If a line in the entries contains the word "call", list it.

Source data:
━━━━━━━━━━━━━━━━━━━━━━━━━━━━━━
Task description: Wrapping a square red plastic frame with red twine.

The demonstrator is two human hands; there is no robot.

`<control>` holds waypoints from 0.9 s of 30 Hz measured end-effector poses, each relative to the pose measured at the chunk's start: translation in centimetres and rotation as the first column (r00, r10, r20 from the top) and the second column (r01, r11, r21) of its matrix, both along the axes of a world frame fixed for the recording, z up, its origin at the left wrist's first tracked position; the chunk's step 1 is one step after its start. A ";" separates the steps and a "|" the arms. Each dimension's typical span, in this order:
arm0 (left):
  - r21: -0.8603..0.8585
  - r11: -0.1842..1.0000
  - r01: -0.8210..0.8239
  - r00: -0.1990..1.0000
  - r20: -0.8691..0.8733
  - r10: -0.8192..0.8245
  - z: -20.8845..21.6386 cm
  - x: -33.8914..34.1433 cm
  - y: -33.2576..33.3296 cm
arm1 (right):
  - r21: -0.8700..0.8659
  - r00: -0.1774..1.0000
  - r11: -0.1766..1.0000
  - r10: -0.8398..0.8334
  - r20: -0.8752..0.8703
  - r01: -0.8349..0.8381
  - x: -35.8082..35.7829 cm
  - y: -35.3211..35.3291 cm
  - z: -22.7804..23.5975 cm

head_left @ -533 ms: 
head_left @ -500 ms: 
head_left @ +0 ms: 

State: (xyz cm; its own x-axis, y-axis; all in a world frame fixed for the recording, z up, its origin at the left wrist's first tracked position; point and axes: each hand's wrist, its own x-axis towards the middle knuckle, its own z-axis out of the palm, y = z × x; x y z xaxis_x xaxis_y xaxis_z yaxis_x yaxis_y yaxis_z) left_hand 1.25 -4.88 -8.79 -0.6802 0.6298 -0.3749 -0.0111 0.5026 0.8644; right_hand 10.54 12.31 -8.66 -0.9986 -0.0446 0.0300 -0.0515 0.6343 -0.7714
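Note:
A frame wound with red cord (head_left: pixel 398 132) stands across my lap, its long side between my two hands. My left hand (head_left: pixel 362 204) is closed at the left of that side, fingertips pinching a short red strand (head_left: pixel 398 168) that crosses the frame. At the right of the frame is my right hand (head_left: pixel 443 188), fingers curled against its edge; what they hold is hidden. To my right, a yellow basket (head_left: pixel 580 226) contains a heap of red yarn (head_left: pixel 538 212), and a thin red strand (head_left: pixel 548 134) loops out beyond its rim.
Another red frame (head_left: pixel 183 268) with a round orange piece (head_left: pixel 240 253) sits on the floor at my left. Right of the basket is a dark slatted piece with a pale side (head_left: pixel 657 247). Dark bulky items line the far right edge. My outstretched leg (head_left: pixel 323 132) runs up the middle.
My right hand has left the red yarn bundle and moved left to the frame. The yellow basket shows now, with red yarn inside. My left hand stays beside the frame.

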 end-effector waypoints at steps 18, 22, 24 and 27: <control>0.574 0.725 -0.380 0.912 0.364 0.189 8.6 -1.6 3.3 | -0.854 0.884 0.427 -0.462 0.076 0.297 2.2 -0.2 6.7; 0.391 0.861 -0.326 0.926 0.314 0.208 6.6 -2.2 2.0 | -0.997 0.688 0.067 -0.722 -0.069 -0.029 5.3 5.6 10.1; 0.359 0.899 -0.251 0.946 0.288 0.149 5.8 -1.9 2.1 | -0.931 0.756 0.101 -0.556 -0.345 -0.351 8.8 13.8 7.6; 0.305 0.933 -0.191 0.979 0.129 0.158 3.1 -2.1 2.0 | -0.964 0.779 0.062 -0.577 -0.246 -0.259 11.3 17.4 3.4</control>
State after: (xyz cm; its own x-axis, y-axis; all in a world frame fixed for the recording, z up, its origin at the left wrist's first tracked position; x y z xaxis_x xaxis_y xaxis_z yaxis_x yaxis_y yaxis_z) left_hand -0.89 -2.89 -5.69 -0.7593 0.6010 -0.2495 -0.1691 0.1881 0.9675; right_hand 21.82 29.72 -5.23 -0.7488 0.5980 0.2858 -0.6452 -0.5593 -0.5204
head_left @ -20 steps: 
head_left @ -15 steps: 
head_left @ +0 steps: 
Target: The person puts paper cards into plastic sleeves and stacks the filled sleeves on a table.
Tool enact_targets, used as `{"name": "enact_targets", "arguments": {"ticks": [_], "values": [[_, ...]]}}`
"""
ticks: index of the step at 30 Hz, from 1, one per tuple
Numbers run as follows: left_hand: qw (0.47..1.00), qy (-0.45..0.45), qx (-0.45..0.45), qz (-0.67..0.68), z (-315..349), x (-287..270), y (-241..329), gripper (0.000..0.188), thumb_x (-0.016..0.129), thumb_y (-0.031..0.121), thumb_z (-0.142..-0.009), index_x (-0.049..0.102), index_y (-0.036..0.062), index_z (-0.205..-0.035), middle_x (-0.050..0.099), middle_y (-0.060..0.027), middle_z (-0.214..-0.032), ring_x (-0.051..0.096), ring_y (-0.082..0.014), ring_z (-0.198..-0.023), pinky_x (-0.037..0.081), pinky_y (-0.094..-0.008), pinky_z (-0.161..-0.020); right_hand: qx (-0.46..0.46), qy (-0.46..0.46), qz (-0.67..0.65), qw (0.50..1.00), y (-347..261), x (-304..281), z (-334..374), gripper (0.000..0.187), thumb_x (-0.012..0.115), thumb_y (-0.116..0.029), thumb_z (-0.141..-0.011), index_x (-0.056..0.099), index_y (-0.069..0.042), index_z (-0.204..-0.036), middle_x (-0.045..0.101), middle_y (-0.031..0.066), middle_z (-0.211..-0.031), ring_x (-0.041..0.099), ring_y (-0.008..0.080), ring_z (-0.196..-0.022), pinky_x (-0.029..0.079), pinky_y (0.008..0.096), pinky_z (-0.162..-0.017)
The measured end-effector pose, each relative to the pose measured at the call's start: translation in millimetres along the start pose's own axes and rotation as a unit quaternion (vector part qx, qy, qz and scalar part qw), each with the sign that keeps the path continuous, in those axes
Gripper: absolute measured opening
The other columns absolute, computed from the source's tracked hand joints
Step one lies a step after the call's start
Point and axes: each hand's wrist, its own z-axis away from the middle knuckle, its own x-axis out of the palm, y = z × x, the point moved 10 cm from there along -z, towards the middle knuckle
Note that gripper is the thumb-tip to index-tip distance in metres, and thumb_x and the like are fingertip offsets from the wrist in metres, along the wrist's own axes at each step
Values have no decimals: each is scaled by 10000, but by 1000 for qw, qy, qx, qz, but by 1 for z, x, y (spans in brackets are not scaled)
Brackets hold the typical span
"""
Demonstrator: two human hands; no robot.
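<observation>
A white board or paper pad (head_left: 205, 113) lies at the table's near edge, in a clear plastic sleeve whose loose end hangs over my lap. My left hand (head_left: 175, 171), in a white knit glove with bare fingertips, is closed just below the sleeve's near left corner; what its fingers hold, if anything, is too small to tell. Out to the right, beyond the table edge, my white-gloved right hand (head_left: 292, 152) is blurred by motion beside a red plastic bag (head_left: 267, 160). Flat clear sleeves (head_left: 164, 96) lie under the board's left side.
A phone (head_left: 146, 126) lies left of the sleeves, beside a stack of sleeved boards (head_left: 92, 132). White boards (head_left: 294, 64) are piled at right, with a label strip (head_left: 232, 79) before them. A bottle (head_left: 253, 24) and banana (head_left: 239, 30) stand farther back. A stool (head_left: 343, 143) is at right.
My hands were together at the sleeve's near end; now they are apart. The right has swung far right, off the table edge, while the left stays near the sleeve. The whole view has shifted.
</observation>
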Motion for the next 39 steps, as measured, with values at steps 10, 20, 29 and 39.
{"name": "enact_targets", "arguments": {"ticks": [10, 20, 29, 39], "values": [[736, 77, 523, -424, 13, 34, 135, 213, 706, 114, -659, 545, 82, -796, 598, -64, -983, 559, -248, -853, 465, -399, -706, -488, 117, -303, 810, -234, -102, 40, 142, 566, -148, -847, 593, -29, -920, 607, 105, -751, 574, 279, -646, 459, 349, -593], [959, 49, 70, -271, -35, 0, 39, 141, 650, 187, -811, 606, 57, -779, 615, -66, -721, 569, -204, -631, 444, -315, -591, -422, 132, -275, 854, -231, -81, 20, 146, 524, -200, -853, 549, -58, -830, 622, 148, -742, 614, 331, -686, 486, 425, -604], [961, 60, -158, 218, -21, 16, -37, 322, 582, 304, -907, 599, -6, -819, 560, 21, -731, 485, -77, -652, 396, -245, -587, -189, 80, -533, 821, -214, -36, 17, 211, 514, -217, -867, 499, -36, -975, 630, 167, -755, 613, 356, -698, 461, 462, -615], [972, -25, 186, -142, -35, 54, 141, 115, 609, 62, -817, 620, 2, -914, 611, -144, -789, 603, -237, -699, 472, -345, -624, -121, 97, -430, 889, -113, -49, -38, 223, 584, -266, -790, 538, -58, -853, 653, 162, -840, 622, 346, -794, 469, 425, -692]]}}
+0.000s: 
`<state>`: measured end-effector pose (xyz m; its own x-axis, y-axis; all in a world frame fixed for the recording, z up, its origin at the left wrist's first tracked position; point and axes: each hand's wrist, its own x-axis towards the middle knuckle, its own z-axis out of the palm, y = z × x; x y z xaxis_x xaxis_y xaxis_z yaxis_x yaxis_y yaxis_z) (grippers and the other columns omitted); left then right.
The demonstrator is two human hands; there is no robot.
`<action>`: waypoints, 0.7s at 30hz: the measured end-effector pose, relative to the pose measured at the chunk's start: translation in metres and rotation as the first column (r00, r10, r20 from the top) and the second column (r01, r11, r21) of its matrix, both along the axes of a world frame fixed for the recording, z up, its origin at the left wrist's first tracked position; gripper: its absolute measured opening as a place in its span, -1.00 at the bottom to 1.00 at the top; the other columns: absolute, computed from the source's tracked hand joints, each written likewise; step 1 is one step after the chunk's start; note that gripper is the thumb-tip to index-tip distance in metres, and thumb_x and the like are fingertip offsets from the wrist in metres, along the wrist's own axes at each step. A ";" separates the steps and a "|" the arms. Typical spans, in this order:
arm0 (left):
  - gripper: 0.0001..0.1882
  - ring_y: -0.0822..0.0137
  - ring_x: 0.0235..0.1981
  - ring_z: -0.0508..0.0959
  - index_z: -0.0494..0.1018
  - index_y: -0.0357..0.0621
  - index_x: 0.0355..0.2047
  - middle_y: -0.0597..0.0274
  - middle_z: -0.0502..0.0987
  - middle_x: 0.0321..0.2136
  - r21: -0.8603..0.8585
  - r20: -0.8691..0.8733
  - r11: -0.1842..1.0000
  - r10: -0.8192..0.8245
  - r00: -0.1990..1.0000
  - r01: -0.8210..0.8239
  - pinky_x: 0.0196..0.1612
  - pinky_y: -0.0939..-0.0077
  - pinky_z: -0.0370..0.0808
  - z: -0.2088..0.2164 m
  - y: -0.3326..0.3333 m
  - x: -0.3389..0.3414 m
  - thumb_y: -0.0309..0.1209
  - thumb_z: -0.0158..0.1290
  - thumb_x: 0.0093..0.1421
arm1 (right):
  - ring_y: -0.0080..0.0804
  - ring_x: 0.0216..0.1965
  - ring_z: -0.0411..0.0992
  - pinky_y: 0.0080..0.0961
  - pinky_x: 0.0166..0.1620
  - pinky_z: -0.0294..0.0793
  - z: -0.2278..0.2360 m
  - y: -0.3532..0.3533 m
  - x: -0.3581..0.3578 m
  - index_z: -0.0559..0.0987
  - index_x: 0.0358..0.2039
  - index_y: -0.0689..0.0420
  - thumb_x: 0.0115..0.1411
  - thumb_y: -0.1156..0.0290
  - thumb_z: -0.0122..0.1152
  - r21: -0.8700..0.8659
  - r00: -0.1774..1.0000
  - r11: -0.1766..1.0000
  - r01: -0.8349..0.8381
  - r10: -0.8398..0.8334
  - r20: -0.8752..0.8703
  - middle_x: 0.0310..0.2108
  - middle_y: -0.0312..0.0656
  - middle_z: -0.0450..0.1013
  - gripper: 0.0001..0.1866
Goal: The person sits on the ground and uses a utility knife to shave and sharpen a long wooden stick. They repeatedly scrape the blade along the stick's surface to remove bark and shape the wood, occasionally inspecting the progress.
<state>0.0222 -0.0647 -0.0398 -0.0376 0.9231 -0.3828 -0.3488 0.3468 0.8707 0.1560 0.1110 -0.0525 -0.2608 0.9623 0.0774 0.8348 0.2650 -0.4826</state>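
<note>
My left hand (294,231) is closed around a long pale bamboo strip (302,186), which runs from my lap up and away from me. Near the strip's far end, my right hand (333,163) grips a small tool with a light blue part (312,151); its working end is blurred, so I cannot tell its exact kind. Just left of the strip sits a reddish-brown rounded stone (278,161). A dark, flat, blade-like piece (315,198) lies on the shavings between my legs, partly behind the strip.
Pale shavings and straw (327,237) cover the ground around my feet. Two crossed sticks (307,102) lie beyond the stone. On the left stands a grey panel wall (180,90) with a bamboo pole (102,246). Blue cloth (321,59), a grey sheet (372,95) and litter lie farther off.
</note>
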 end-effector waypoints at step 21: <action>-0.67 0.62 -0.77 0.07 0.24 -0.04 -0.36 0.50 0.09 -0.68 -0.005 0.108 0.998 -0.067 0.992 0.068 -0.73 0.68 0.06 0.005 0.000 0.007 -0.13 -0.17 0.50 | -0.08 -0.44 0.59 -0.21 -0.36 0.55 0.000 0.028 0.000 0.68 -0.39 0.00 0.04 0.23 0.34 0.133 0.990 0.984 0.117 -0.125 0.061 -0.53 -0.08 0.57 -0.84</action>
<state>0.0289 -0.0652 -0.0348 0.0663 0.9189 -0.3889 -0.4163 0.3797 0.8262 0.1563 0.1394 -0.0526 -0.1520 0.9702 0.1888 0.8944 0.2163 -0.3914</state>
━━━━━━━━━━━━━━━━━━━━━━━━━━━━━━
== Response area ==
The measured end-effector pose, each relative to the pose measured at the call's start: translation in millimetres along the start pose's own axes and rotation as a unit quaternion (vector part qx, qy, qz and scalar part qw), each with the sign that keeps the path continuous, in those axes
Step one lies a step after the call's start

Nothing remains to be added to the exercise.